Task directions: Write out, from the entries below, exactly the lines that run between the lines holding "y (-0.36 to" and "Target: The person", inclusive, and stop there.

----

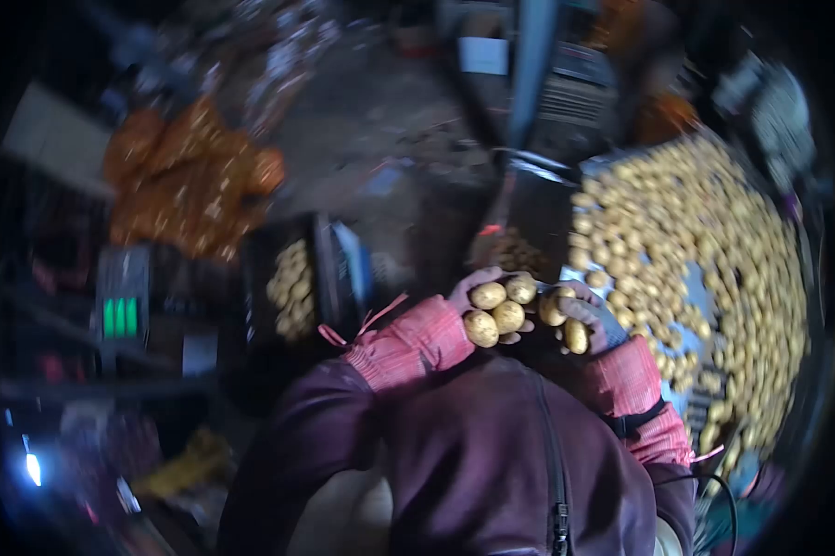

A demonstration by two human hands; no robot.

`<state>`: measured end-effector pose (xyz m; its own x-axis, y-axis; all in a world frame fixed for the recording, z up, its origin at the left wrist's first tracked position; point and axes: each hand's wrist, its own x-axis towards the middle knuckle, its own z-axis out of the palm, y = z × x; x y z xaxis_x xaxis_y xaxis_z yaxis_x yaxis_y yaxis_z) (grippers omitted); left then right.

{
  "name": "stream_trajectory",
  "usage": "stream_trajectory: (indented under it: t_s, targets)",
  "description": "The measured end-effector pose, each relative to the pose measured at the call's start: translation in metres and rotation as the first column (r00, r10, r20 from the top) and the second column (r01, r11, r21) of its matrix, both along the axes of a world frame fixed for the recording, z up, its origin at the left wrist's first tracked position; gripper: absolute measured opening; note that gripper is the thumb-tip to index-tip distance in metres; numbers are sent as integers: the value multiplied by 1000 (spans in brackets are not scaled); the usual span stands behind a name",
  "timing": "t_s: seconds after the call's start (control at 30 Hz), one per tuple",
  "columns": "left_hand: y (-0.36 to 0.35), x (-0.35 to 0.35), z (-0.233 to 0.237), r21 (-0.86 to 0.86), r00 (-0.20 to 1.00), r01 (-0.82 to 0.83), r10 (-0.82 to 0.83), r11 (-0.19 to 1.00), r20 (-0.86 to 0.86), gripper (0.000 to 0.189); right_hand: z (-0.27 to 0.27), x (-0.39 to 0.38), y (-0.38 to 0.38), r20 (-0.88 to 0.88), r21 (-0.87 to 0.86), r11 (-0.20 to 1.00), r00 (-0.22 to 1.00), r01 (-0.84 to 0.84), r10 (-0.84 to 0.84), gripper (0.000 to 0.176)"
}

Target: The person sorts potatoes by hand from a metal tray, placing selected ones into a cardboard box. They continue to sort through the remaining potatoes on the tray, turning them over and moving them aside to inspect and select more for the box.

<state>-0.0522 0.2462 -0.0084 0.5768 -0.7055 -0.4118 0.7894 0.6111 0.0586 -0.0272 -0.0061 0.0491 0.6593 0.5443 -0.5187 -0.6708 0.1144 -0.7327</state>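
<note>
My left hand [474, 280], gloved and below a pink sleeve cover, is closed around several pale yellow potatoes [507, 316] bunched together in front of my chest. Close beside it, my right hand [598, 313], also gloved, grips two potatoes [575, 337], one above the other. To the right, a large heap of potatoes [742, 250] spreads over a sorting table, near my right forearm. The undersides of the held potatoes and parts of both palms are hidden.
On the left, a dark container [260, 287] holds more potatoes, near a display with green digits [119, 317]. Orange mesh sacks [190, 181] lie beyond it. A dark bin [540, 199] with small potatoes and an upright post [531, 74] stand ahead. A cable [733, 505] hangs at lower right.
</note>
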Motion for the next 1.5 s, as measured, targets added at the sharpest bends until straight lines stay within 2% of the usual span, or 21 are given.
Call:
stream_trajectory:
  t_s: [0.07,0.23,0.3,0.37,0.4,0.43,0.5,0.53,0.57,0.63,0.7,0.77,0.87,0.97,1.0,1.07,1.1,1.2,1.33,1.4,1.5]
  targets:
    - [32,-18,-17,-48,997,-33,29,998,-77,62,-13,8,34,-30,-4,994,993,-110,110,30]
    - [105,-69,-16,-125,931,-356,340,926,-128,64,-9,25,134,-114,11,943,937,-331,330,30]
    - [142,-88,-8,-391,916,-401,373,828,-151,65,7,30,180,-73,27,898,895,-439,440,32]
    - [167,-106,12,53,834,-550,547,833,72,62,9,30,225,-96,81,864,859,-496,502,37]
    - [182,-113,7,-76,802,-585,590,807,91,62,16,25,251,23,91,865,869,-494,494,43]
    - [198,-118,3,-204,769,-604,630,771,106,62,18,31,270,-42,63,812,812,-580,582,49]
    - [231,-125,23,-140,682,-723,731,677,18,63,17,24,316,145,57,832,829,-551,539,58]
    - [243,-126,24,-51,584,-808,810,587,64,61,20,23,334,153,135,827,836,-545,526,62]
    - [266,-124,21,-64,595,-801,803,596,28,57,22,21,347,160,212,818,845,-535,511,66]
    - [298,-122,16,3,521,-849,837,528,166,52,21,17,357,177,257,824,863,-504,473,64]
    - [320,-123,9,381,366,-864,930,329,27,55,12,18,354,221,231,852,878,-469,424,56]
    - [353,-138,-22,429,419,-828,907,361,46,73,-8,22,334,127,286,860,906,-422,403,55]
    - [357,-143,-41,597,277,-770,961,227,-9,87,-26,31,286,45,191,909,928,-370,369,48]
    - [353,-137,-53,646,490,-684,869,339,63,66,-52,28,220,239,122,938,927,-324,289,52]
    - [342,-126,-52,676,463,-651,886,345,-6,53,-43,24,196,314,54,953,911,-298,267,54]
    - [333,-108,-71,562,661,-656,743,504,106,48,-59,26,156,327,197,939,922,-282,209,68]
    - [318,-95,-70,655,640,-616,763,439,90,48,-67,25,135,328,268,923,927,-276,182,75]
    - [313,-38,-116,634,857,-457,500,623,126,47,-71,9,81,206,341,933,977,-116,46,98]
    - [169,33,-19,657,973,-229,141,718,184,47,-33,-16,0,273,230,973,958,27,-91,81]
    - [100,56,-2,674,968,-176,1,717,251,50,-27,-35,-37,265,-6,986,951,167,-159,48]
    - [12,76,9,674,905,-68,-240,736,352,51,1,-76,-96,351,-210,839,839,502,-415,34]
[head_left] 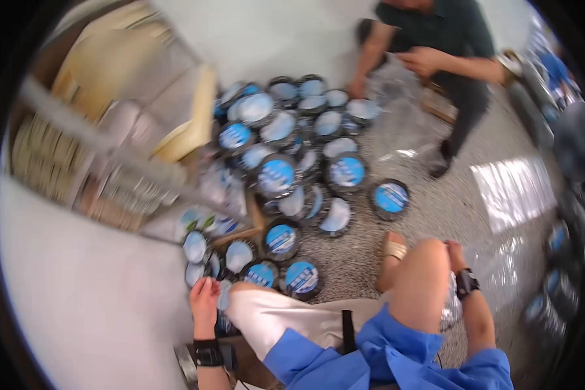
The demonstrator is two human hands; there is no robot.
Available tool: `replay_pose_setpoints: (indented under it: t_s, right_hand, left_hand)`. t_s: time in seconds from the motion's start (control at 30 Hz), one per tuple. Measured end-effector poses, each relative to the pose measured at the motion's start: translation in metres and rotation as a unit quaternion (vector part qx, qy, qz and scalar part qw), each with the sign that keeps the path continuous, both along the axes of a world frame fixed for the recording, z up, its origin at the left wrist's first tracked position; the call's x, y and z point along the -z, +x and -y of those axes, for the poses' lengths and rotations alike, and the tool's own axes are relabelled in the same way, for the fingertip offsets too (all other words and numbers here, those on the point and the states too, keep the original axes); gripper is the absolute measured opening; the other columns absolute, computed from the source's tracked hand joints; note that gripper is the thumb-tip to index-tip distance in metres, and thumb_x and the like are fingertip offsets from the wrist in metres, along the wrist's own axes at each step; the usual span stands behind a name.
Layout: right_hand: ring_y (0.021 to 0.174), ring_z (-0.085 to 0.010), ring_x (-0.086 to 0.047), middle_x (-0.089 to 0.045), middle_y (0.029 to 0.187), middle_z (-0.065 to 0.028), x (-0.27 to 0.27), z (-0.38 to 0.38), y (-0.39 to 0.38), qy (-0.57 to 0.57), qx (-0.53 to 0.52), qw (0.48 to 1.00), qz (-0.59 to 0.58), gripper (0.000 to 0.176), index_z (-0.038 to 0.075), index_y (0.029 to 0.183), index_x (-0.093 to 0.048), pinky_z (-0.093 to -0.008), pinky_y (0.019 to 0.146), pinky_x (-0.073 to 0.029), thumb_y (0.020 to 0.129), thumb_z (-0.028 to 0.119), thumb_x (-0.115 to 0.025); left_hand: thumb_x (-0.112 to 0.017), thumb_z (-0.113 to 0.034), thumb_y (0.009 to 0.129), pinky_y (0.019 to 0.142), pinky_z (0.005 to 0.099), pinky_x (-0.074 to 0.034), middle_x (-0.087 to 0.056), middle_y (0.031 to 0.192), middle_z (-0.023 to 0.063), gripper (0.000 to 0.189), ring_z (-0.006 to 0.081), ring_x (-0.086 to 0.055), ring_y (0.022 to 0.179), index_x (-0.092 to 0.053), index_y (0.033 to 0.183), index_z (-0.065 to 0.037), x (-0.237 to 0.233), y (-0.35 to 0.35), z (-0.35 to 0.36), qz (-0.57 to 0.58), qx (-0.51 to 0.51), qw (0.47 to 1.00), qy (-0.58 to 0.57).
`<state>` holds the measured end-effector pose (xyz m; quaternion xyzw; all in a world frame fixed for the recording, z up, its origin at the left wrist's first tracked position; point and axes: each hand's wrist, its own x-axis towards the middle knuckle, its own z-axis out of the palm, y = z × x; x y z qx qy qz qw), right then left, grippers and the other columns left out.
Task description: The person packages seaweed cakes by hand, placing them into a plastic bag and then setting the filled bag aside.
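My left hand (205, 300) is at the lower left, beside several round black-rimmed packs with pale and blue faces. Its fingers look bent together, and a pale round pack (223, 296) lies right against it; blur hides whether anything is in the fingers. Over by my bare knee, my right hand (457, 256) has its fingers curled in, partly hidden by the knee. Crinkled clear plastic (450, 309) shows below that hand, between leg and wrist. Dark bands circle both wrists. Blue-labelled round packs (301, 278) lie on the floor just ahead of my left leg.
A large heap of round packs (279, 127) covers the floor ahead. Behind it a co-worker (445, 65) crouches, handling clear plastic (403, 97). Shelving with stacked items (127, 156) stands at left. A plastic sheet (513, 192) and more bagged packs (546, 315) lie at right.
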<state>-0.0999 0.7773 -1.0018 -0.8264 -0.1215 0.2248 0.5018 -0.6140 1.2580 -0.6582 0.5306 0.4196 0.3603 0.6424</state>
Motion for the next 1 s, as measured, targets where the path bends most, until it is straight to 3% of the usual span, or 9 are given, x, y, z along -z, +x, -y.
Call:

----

Expected output:
  "columns": "left_hand: y (-0.36 to 0.35), x (-0.35 to 0.35), z (-0.233 to 0.237), r21 (-0.86 to 0.86), r00 (-0.20 to 1.00), r01 (-0.82 to 0.83), r10 (-0.82 to 0.83), r11 (-0.19 to 1.00), r20 (-0.86 to 0.86), gripper (0.000 to 0.189); right_hand: z (-0.27 to 0.27), x (-0.39 to 0.38), y (-0.38 to 0.38), r20 (-0.88 to 0.88), r21 (-0.87 to 0.86), r11 (-0.20 to 1.00), r00 (-0.22 to 1.00), r01 (-0.84 to 0.84), r10 (-0.84 to 0.84), gripper (0.000 to 0.176)"
}

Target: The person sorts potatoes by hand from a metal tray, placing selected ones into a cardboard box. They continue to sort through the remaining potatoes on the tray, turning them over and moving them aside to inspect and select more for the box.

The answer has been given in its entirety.